- Goal of the exercise
Leave out the pictures and repeat the data exactly.
++++ Data excerpt
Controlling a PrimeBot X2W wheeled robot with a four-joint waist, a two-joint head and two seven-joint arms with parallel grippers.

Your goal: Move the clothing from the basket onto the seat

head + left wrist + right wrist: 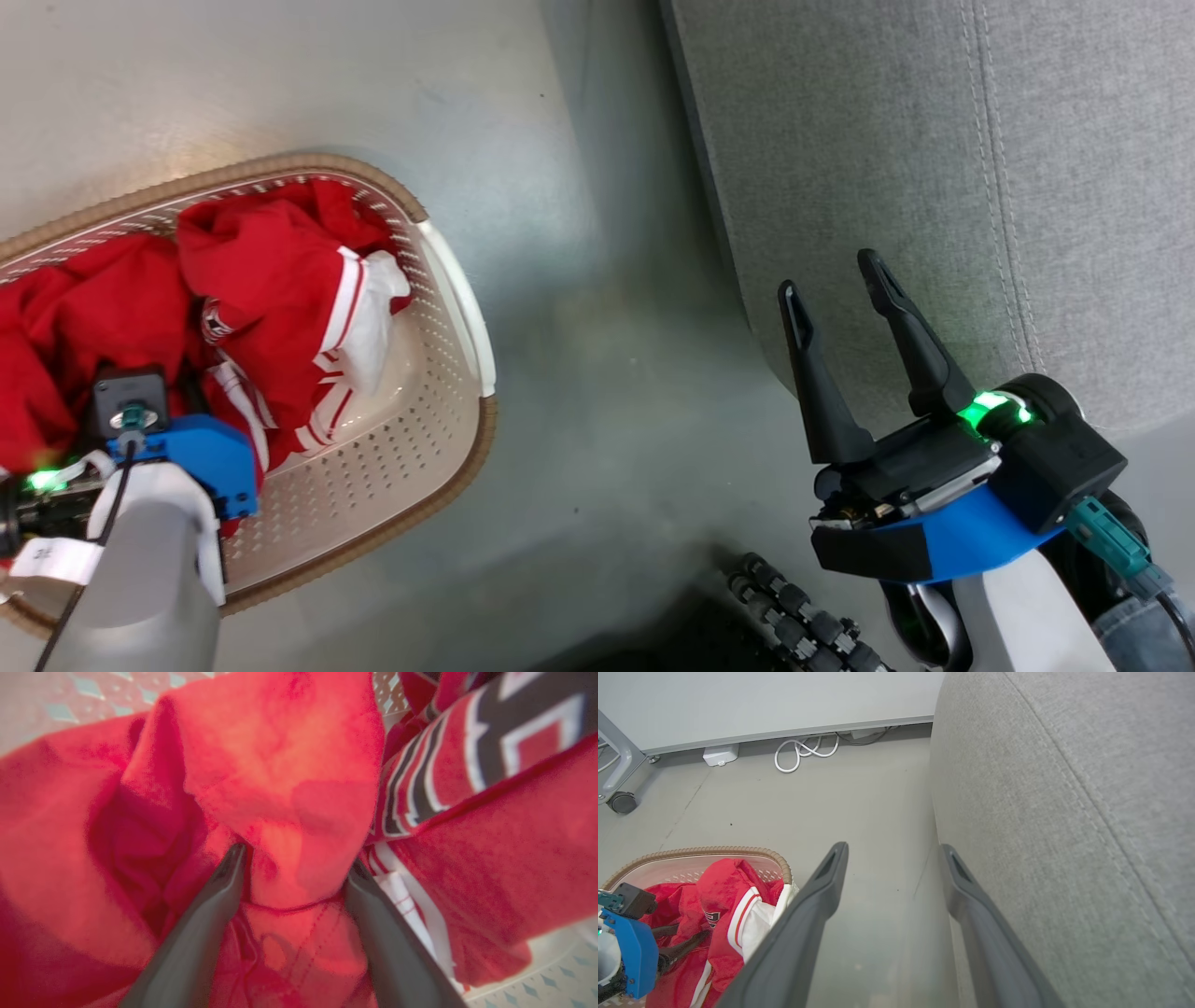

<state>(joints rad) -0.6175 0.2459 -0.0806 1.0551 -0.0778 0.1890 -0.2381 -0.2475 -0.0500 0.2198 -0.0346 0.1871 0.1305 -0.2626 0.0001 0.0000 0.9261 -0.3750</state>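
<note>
1. The left pincer is down inside the basket, its jaws spread wide. A raised fold of the clothing stands between its two fingers. The jaws are not closed on the fold, so nothing is gripped.
2. The clothing lies crumpled in the basket all around this pincer. There is plain red cloth to its left and ahead. To its right are a white stripe and a panel with black-and-white block lettering.
3. The right pincer is also fully open and holds nothing. It hangs above the grey floor.
4. The seat is just beside the right pincer on its right, and its rounded edge is close to the right-hand finger.
5. The basket sits on the floor well to the left of the right pincer, apart from the seat.
</note>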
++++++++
- Solution to the exercise
Controlling a PrimeBot X2W wheeled robot with a four-joint waist, a two-joint head and two seven-joint arms with parallel grippers.

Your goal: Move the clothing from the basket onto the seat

head + left wrist + right wrist: 

<state>(joints rad) -0.6175 0.2459 -0.0806 1.0551 -0.0778 0.1890 -0.2381 -0.2475 -0.0500 0.2198 -0.0346 0.1871 0.1305 -0.2626 0.0001 0.0000 0.9261 -0.3750</state>
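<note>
1. The left pincer is down inside the basket, its jaws spread wide. A raised fold of the clothing stands between its two fingers. The jaws are not closed on the fold, so nothing is gripped.
2. The clothing lies crumpled in the basket all around this pincer. There is plain red cloth to its left and ahead. To its right are a white stripe and a panel with black-and-white block lettering.
3. The right pincer is also fully open and holds nothing. It hangs above the grey floor.
4. The seat is just beside the right pincer on its right, and its rounded edge is close to the right-hand finger.
5. The basket sits on the floor well to the left of the right pincer, apart from the seat.
</note>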

No other output belongs with this exercise.